In the ensuing decades since the amendments to FECA and the Court’s ruling in Buckley, a new and creative way to restrict speech has arrived in the form of industry-based contribution bans. These bans typically target an industry and prohibit players in that industry – and sometimes their employees – from contributing to candidates. This means that, by virtue of their profession or who they work for, some individuals are banned from contributing any amount to candidates, and sometimes even political action committees and party committees. The Supreme Court has not yet weighed in on the constitutionality of this type of limit.
Selectively restricting some Americans’ ability to engage in political debate is a ploy one might expect from a corrupt, totalitarian regime, not a free democracy. State and federal laws prohibiting political contributions from certain individuals in certain regulated industries pose both constitutional and policy concerns that should not be overlooked. This paper surveys those issues.
I. Not all industries are treated equally.

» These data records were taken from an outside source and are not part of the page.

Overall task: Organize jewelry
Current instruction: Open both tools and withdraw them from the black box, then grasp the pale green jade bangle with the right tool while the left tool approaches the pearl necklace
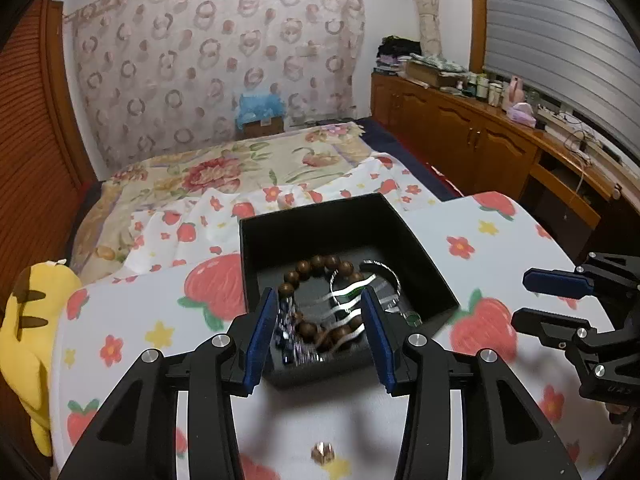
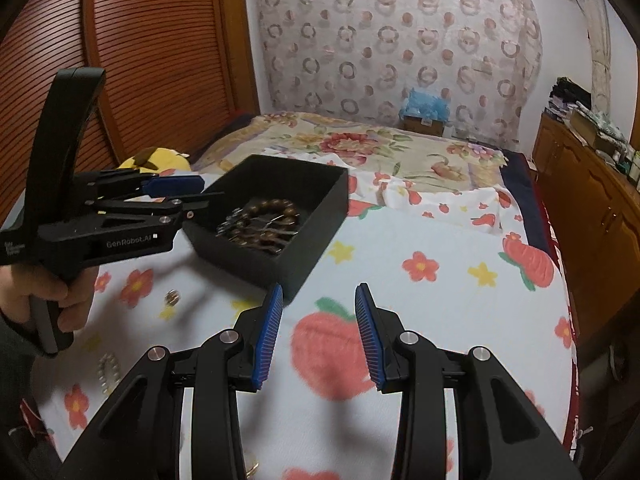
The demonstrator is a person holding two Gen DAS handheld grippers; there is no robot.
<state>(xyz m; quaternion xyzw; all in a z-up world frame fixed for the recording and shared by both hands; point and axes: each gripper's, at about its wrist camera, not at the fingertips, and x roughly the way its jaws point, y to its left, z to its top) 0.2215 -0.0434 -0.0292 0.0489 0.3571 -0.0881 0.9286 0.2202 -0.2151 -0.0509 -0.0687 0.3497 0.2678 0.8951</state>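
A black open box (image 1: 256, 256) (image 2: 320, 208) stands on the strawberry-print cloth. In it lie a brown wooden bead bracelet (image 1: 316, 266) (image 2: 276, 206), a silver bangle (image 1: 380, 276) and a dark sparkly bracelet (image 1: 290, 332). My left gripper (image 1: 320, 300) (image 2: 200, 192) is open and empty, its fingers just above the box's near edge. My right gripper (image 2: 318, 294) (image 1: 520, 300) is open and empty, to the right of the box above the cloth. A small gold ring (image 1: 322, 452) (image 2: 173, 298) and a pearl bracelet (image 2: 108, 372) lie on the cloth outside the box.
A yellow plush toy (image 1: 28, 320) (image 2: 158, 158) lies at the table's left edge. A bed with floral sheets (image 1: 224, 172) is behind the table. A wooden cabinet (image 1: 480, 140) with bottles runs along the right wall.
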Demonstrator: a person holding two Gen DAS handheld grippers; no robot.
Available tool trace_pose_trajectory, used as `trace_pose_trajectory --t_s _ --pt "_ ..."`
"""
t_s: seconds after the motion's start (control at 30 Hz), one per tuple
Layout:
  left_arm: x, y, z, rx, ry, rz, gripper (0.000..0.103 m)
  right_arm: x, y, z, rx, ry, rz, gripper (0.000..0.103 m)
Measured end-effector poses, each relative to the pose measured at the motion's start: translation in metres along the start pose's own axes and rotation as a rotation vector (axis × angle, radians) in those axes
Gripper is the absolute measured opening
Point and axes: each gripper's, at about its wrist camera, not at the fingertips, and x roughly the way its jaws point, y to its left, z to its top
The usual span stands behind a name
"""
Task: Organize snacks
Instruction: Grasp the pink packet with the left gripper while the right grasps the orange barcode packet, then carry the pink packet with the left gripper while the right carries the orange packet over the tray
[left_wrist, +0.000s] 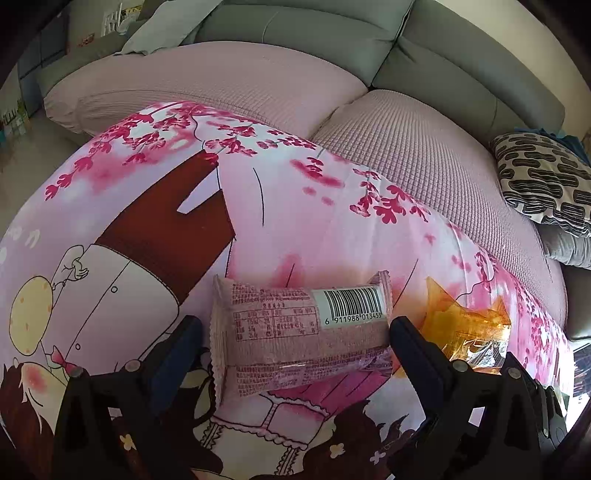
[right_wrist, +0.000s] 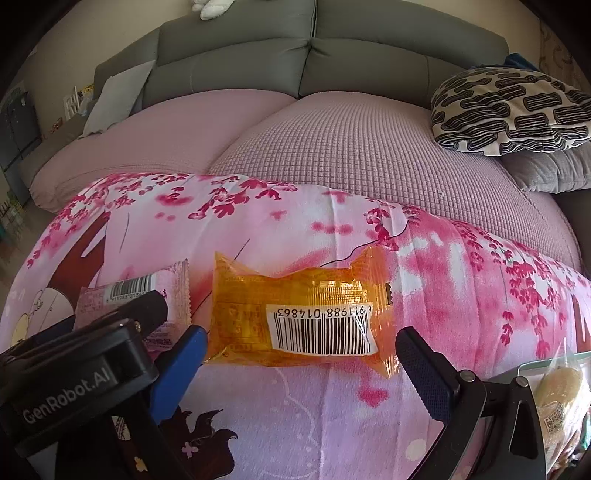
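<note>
The pink snack packet (left_wrist: 299, 328) and the orange snack packet (right_wrist: 295, 321) lie side by side on the floral cloth (right_wrist: 332, 229), each framed by the spread fingers of the left claw (left_wrist: 295, 332) and right claw (right_wrist: 301, 354). Both are judged light, crinkly and crushable, best pinched across the middle. A clear container (right_wrist: 565, 398) at the right edge holds wrapped snacks.

Pink snack pack (left_wrist: 299, 328) left of orange snack pack (right_wrist: 295, 321), both on cloth (right_wrist: 332, 406).
</note>
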Motion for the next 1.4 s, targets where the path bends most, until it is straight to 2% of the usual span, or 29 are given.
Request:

When legislators choose to prohibit the ability to make political contributions, proponents argue that the restriction is necessary to eliminate improper influence and safeguard against corruption. But often, the prohibition only applies to some industry players. Not only does this mean that some stakeholders are treated unequally, but the citizenry is disadvantaged too. In a republic where citizens rely on their elected representatives to implement policy, it is essential for voters to be informed. A prohibition on the amount of money an industry or its employees can spend during a campaign necessarily quells the opinion of some while elevating others – often without the general public knowing that a key stakeholder was restricted. Consider the following real-world examples:
- Federal law prohibits individuals who enter into a contract, or who are bidding on a contract, with any agency or department of the United States government from contributing to federal campaigns, which includes all House, Senate, Presidential, and Vice-Presidential candidates. Under this law, all such corporations and individuals contracting with the government are treated as the same prohibited industry. This law purports to prevent corruption involving contractors, who admittedly have transparent interests in a core function of the federal government. Interestingly though, no prohibition applies to contracting officers – those who review, grant, and maintain government contract bids and execution on behalf of their agency or department. Likewise, no prohibition applies to the judges who adjudicate government contract claim disputes.
- In 2019, the Los Angeles City Council voted to prohibit campaign contributions from real estate developers with projects needing city approval. But consider that nearly every proposed project has an opponent. Landlords might not want competition from new office or residential developments. Local residents often oppose new developments, a phenomenon known as “not in my backyard.” Surely, this was an effort to combat improper contract awards, but there are a lot of players on the field, and only one group of them loses a vital right to support candidates. The Council previously enshrined in the city’s code a commitment to purchasing goods and services from manufacturers and distributors whose practices “improve public health and safety, reduce pollution, [and] conserve natural resources . . . .” Yet environmentally friendly manufacturers and distributors, who similarly rely on securing the Council’s approval and purchases for financial prosperity, are subject to no such political contribution ban.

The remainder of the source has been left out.